I cried several times during this movie, which I watched recently on YouTube.
Deep in My Heart (1999)
A white woman who was raped by a black man gives the baby up for adoption. The film follows the life of the child as she grows up and has children of her own.
The rape takes place in the 1950s. The white woman is Catholic and doesn’t consider abortion, though it wasn’t legal then anyway. She doesn’t keep the baby because she thinks it would have a better chance at life with a black family. The child stays in foster care until she is about eight, when, in the early 60s, she is adopted, ironically, by a white family.
My answer was taken in the OP, but in an attempt to add to this thread I’ll mention part of a film.
There’s an Italian parody of Disney’s Fantasia called Allegro non Troppo, featuring animated segments set to classical music with some live action scenes as a framing device. One of the music segments is set to Sibelius’ “Valse Triste” and features a cat wandering through the ruins of a old house, remembering happy times in the past. If you ever want to see me as a soggy sobbing wreck, make me watch this because it gets me every time.

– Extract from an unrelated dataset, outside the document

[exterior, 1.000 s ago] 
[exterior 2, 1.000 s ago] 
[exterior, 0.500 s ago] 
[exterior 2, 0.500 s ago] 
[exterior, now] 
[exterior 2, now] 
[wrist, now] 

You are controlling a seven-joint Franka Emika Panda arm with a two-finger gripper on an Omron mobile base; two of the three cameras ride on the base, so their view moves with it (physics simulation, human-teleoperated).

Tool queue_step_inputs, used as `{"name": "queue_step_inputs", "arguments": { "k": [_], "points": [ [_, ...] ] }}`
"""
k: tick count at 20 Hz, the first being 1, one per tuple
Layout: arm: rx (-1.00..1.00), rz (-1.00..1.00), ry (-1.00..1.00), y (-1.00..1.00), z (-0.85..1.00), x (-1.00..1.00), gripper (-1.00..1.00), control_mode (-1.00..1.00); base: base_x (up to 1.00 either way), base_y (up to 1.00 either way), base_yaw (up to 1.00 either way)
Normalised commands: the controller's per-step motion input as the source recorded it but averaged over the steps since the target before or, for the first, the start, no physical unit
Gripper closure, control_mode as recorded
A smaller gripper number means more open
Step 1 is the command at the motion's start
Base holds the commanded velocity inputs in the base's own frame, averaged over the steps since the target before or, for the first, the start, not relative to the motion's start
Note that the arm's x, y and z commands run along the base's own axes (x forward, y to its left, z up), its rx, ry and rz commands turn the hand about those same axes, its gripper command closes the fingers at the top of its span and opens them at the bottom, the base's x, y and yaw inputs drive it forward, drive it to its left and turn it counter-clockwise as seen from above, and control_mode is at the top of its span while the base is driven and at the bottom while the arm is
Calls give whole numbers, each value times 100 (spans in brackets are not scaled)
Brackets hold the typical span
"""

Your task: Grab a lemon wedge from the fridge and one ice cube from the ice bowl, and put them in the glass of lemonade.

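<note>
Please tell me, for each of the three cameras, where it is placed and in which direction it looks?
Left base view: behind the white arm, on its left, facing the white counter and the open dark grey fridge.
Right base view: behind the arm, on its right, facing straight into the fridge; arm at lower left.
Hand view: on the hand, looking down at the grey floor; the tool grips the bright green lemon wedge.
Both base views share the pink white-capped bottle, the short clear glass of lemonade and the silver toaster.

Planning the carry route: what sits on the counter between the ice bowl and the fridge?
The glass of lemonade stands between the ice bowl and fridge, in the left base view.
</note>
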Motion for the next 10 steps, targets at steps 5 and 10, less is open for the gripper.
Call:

I recommend the whole film, actually - it’s 1970’s-style Italian dark satire but for all that it’s worth watching.
In the scene after the boy dies when all of those cars drive up to the house, hundreds of cars headlights in the dark. Coming to tell the mother how much her boy meant to them.
Near the end "Amazing Grace " is played on the flute. I haven’t seen the movie in more than 40 years but that tune is one of the very small number of things that can get me weepy. And all because of this movie.
I see Schindler’s List appear on a lot of people’s choices and while I agree, the subject and scenes are horrific and sad, the ending, showing all of the descendants that are alive today because of the list gives a somewhat upbeat and “happy” result. (I know it’s not happy, but I think you see what I’m trying to say.
For a really sad ending for a film that also deals with the horrors of the holocaust, I dare anyone to watch the film The Boy In The Striped Pajamas and not have your heart ripped out by the end of the movie.
My top ‘saddest ever’ is Grave of the Fireflies, same as so many others here.
But two TV bits can always make me cry.
One is Lonesome Dove. It’s overall a rollicking adventure, but the miniseries format lets you get to know the characters well, so it hit me hard when Augustus McCrae died. I think especially because he went slowly, and was more pissed off that he was dying when there were still things left to enjoy.
The other one that always gets me, believe it or not, is Garfield: His Nine Lives. Specifically: his (her?) sixth life, when Sara (her owner) realizes Diana is dying and plays an entire piano concert just for her, and then Diana steps down onto the keyboard and dies quietly during the night.
I saw it in the theater, and during the scene referred to in the title, there were loud, gut-wrenching sobs all over the theater.
Someone else mentioned Avalon. I cried all the way home from that one at the way TV ruined the close, connected family life of the characters. A destruction that smartphones and social media have pretty much completed.
I have to watch movies at home b/c I need to have CC but if I had been at the theater I would had let out a gut-wrenching sob too , I did while watching this at home. One of my BIL said he would never watch it again .
“It’s such a beautiful day.” The final film is a combination of three separate shorts: “Everything will be OK” “I’m so proud of you” and “It’s such a beautiful day.” Hands-down the most life-changing stick figure animation out there. After watching it, I walked around in a daze for about a week. It wasn’t sad exactly - not the kind of thing that makes people cry - just horribly, beautifully depressing, followed by this moment at the end where - well, no spoilers.